Well, Jodi crossed the line first...but having said that, I could use a good ass kicking!


----------



## topolo (Jul 14, 2004)

> Originally posted by Jodi:   I should be receiving my order of the new advanced lipo y and advanced absolved this week.  I haven't tried it yet so I as of now I have no personal feedback on that one.
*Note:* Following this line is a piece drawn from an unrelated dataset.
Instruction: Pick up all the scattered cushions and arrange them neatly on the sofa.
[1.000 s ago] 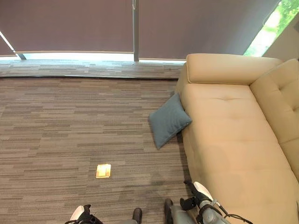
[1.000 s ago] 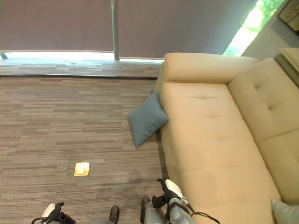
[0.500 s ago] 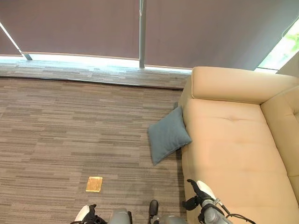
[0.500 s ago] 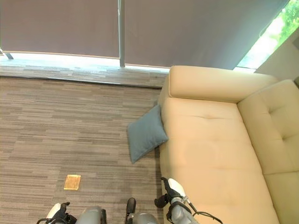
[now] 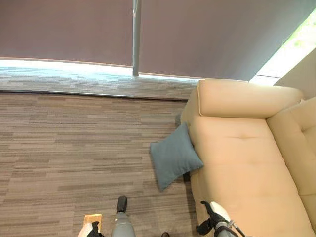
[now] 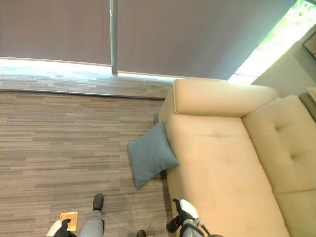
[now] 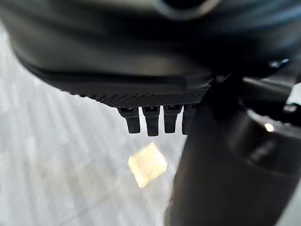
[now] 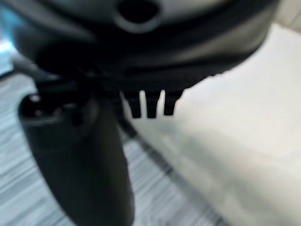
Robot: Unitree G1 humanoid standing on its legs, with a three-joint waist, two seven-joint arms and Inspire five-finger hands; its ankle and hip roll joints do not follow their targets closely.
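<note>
One blue-grey cushion (image 5: 175,155) lies on the carpet, tilted, its far corner leaning against the front of the beige sofa (image 5: 242,163). The sofa's seat is bare where I see it. My left hand (image 5: 89,230) hangs low at the near edge, well short of the cushion, fingers (image 7: 147,123) straight and holding nothing. My right hand (image 5: 213,222) hangs beside the sofa's front edge, nearer than the cushion, with its white-covered thumb out and its fingers (image 8: 146,104) relaxed and empty.
A small brass floor plate (image 5: 92,218) is set in the striped carpet by my left hand. A raised ledge (image 5: 89,84) runs under the blinds at the back, with a grey post (image 5: 136,37) standing on it. Open carpet spreads left of the cushion.
The camera has moved: the whole scene has shifted, and the floor plate now sits at the near edge. The cushion lies where it was. Both hands hang as before.
</note>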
HMMMMMMMMMMMMMM, I wonder what your opinion will be? Call me crazy but I am guessing that you will love it!


----------



## nychild (Jul 14, 2004)

It did nothing for me.  I also used it on my abs.  Is there some'n like that for ab fat?


----------



## JerseyDevil (Jul 14, 2004)

Hmmm... topolo you live in Phoenix?  And Jodi, you're in Mesa?  You guys only live 30 minutes apart (I'm guessing you knew that).  Maybe you should arm wrestle or something.

My money is on Jodi!


----------



## Monolith (Jul 14, 2004)

JerseyDevil said:
			
		

> Hmmm... topolo you live in Phoenix? And Jodi, you're in Mesa? You guys only live 30 minutes apart (I'm guessing you knew that). Maybe you should arm wrestle or something.
> 
> My money is on Jodi!


 omg, i never even noticed that!  LOL!

 topolo, watch yourself... i think Jodi could probably whoop your ass.


----------



## P-funk (Jul 14, 2004)

Monolith said:
			
		

> omg, i never even noticed that!  LOL!
> 
> topolo, watch yourself... i think Jodi could probably whoop your ass.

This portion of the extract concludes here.